The euro tumbled 0.9% against the dollar to $1.0325, its weakest since December 2002. Against the Swiss franc, it dropped 0.7% to Sf0.9941, its lowest since 2015.

“It will continue to be very difficult for the euro to rally in any meaningful way with the energy picture worsening and risks to economic growth increasing notably,” said Derek Halpenny, an analyst at MUFG.

Survey data showed business growth across the eurozone slowed further in June and forward-looking indicators suggested the region could slip into decline this quarter as the cost of living crisis keeps consumers wary.

The dollar index gained 0.8% to 105.98, a new two-decade high for the currency.

Elsewhere, stock markets gave up early gains on Tuesday as the latest surge in natural gas prices rattled sentiment, offsetting earlier optimism about signs of easing US-China trade tensions.

Australia’s central bank became the latest to extend its interest rate tightening cycle, hiking by a second straight 50 basis points, although the Australian dollar fell 0.8% as investors interpreted the bank’s accompanying messaging to be more dovish than expected.

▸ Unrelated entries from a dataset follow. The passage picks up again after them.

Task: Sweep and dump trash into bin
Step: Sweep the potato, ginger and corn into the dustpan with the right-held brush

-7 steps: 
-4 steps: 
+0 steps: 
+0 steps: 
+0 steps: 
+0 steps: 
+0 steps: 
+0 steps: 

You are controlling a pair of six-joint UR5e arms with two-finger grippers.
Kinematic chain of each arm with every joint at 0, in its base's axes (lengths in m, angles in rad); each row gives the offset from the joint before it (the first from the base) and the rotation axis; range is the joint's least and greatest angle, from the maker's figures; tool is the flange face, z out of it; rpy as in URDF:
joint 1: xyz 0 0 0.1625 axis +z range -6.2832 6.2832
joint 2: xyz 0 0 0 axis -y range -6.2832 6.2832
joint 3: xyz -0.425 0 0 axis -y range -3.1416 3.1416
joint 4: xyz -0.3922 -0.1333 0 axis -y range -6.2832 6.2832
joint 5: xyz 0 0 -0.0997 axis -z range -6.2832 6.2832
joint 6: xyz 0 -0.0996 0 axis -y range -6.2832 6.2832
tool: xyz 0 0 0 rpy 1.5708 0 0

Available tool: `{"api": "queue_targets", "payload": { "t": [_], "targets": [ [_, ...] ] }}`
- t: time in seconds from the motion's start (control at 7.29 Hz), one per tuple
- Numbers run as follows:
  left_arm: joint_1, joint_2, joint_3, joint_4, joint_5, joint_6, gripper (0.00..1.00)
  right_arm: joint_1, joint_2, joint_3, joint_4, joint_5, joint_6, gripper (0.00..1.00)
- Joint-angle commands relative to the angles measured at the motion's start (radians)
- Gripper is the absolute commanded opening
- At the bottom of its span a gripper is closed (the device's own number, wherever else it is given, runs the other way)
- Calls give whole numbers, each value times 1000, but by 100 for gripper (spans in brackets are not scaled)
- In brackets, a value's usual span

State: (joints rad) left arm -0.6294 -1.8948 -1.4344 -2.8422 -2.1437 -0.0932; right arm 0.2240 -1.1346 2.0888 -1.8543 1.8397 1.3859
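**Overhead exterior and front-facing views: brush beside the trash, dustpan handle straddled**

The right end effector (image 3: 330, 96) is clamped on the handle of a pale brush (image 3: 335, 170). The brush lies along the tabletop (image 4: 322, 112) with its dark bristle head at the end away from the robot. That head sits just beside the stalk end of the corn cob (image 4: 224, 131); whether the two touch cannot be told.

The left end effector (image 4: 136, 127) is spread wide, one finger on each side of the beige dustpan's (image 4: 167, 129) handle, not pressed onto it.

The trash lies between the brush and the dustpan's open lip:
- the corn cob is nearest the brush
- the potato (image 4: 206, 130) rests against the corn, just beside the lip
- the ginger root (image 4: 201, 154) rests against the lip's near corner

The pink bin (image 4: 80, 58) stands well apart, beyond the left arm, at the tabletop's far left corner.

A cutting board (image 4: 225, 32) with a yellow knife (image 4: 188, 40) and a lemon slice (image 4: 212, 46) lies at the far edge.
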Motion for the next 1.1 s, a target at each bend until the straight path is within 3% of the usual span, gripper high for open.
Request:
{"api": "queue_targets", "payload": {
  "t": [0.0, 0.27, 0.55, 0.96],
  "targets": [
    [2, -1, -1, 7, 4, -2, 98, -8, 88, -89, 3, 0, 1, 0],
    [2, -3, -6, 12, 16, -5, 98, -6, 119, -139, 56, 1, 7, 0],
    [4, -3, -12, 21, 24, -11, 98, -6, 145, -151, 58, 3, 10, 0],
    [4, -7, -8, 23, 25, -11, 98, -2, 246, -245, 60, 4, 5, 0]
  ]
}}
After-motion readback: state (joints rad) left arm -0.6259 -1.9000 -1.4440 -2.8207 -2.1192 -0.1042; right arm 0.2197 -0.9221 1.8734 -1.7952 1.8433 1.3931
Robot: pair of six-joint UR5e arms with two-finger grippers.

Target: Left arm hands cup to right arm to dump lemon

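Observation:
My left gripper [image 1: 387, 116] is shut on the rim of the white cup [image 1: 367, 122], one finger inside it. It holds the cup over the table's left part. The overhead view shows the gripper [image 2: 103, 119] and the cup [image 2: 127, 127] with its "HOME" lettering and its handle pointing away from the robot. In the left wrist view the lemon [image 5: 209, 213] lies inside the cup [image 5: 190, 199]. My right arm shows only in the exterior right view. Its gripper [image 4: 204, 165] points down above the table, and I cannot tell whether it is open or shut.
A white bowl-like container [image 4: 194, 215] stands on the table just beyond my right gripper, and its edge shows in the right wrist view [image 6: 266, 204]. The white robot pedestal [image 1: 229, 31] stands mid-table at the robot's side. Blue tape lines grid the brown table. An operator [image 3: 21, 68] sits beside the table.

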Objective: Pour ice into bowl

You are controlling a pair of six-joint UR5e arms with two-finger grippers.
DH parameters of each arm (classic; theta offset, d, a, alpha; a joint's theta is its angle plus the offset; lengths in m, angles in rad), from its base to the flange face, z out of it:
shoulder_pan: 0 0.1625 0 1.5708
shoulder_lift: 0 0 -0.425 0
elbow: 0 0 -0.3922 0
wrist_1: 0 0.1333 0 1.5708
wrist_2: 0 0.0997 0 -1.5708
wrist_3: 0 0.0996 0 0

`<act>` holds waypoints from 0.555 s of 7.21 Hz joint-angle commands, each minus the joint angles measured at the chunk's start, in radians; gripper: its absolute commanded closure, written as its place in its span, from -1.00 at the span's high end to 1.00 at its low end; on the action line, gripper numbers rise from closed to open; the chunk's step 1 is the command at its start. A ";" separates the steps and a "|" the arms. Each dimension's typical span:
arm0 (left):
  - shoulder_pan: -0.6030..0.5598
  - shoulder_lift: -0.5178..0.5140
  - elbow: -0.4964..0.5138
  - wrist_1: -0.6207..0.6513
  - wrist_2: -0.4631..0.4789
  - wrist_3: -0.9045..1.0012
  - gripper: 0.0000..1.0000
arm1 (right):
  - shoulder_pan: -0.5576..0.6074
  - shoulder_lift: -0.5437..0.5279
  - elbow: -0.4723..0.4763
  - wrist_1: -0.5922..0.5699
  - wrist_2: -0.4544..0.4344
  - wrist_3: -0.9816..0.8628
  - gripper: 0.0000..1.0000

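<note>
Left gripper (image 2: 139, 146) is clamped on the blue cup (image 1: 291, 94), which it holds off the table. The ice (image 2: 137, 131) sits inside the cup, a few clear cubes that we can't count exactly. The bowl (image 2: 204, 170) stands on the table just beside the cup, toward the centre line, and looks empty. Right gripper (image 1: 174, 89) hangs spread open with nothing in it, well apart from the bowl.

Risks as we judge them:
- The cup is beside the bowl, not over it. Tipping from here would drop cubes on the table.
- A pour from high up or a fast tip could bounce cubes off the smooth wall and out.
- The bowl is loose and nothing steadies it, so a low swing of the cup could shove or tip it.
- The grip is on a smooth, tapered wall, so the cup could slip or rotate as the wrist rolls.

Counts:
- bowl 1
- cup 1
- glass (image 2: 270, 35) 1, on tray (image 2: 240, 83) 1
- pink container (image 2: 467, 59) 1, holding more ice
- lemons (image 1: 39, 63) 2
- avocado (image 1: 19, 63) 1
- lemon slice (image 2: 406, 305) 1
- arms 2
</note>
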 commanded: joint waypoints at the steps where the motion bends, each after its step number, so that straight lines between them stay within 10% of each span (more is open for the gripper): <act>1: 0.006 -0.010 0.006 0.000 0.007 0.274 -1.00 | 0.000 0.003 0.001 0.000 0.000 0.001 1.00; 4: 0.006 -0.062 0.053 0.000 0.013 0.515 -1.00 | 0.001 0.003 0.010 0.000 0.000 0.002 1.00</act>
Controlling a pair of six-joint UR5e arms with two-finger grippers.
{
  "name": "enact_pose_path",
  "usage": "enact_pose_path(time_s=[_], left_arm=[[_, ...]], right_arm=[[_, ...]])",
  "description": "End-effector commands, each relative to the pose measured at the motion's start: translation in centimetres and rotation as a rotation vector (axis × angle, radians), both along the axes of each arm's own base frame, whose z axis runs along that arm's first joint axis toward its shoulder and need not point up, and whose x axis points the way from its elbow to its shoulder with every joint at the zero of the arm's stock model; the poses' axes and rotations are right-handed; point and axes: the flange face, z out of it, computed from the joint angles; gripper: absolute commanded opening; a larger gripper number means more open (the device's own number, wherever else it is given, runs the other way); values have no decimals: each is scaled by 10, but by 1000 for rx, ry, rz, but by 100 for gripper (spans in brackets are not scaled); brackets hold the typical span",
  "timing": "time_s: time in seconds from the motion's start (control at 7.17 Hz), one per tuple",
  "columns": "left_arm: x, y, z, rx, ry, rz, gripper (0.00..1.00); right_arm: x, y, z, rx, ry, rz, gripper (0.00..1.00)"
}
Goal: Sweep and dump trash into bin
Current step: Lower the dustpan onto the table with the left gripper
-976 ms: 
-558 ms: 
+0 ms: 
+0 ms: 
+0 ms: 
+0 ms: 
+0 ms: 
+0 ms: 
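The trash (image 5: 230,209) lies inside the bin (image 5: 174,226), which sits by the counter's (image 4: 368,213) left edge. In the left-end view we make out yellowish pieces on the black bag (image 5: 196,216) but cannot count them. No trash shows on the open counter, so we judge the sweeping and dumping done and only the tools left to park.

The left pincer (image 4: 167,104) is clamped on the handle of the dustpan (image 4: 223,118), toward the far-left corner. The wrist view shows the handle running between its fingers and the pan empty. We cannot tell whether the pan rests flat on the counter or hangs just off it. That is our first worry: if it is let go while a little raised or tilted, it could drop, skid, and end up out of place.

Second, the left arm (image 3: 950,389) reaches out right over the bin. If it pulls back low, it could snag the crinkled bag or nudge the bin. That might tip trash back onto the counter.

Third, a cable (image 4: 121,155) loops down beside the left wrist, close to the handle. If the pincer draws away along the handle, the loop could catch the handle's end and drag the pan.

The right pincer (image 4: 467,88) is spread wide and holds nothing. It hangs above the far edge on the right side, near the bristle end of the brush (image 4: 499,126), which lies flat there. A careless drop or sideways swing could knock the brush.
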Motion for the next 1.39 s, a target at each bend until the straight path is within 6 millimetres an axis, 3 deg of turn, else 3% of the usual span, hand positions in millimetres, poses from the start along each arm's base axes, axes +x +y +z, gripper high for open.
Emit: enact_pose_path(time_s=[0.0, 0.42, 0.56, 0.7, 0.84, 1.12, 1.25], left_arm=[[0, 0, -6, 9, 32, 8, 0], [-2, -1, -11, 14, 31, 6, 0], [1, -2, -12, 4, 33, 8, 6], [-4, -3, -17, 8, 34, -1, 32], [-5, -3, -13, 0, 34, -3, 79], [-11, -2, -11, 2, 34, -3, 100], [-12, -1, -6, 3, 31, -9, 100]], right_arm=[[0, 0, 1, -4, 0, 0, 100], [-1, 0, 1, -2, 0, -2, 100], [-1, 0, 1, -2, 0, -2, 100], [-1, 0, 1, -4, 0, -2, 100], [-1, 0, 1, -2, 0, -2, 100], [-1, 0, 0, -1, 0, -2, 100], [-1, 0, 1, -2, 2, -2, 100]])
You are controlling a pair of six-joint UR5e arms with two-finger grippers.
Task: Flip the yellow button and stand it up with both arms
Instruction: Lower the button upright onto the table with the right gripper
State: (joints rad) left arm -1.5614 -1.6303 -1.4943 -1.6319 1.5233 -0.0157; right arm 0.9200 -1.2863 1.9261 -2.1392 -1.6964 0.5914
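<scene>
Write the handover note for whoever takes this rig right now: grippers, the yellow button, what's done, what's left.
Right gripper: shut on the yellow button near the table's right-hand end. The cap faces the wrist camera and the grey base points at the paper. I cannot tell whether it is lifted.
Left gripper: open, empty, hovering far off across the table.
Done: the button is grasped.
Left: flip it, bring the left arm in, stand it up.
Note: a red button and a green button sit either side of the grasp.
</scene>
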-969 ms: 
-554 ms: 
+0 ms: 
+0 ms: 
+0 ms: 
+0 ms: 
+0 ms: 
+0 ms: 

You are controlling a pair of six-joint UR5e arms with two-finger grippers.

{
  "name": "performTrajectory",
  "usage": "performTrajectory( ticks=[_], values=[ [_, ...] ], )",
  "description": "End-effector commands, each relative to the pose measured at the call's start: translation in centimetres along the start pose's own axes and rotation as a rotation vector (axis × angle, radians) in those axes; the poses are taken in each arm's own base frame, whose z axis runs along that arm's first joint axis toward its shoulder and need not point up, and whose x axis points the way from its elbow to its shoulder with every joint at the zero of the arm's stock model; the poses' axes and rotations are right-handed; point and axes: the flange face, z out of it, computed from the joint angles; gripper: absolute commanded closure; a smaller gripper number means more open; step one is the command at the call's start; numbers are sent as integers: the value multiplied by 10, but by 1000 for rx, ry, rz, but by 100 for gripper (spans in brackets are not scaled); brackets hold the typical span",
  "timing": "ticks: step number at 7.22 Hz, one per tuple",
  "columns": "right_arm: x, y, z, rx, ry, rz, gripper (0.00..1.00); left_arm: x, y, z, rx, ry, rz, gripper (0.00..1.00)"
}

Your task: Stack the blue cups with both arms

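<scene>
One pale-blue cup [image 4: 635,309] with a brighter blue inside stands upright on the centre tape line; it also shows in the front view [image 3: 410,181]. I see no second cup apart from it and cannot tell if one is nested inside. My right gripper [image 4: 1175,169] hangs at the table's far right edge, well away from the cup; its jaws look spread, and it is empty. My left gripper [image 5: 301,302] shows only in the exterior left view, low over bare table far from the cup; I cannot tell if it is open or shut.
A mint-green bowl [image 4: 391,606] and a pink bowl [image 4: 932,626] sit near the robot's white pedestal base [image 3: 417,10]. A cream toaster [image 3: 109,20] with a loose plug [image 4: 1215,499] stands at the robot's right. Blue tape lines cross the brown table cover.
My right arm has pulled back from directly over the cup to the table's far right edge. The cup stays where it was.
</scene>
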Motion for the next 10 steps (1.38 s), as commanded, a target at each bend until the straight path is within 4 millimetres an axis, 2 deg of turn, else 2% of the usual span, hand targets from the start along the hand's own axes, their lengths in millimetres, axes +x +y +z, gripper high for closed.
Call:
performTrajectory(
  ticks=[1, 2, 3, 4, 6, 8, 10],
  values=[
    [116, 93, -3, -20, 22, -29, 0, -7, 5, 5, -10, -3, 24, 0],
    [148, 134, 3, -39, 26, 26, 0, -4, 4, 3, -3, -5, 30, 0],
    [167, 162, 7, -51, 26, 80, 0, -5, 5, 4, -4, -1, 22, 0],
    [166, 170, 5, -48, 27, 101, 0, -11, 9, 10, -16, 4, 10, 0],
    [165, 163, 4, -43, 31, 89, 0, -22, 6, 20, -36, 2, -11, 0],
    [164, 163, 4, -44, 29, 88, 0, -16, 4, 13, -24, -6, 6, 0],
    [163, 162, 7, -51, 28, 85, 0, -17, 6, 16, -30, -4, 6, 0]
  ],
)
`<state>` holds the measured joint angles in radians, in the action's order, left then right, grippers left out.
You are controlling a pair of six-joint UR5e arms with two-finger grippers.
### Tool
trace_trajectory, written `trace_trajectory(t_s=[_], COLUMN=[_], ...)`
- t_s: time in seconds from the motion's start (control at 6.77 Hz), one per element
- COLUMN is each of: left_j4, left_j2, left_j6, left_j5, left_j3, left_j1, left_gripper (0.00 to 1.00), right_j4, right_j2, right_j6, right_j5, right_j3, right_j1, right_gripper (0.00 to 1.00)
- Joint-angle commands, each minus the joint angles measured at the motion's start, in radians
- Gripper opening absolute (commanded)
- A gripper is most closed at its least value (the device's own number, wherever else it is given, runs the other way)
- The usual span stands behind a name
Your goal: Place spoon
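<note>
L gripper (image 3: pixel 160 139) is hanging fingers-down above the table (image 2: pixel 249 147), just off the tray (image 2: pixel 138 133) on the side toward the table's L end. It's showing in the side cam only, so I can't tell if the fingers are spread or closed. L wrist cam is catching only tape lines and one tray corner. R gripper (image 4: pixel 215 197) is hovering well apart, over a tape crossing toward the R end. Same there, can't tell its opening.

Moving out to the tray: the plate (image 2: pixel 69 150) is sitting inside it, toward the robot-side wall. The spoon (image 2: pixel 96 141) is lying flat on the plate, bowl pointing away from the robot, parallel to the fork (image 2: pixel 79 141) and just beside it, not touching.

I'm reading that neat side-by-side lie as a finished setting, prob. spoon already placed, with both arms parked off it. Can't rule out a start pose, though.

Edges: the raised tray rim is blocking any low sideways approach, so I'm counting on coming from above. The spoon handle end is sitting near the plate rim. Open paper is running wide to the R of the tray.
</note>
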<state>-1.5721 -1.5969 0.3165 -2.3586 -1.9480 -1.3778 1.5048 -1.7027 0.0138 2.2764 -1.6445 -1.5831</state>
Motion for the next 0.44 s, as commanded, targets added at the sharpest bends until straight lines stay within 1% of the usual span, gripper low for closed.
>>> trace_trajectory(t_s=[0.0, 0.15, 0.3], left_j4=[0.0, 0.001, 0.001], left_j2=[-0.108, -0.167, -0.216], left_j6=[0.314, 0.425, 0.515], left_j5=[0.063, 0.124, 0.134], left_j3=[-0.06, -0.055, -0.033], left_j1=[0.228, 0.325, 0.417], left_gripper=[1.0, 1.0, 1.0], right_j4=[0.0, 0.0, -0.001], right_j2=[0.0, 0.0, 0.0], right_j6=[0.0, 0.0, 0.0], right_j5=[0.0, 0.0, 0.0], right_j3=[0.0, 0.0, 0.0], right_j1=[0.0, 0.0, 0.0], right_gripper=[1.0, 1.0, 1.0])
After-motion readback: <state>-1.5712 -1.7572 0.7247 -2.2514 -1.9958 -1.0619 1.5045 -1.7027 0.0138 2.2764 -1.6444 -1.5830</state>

With US markets closed on Monday, trading is expected to be livelier on Tuesday and Wall Street reversed early gains and headed lower by 8.25am GMT .

Offering brief respite to nervous markets was a report that US President Joe Biden was leaning towards a decision on easing tariffs on goods from China as well as news Chinese Vice-Premier Liu He had spoken to US treasury secretary Janet Yellen.

A survey showing China's services activity grew at the fastest pace in almost a year also helped sentiment.

But as European trading picked up, the Euro Stoxx reversed course and was last down 0.43% while Germany's DAX fell 0.6%. The FTSE 100 dropped 1.05%.

In Asia, MSCI's gauge of Asia Pacific stocks outside Japan rose 0.17%.

Tuesday offers little in the way of key economic data but later this week both the US Federal Reserve and European Central Bank release their minutes from recent policy meetings and on Friday widely watched US payrolls data is published.

Redmond Wong, market strategist for greater China at Saxo Markets Hong Kong, said traders would continue to watch closely the trajectory for inflation and growth in major markets.

“Market participants are still assessing the impact of the tug of war between inflation being at persistently elevated levels and signs pointing to potentially an incoming US recession,” he said.

Those concerns were front and centre in South Korea, where June inflation accelerated to its fastest since the Asian financial crisis, fanning expectations the central bank could deliver a 50 basis-point rake rise for the first time next week to cool prices.

US treasury yields returned from the holiday marginally higher, with the yield on benchmark 10 year notes at 2.93% but failing to push back above the symbolic 3% level.

Eurozone government bond yields fell on uncertainty about the future path of monetary tightening by the European Central Bank and as investors fearful of the economic outlook sought safety.

Brent crude futures rose 0.2% to $113.8 a barrel, while US crude oil increased 1.73% to $110.31 a barrel. Spot gold dropped 0.29% to $1,804/oz.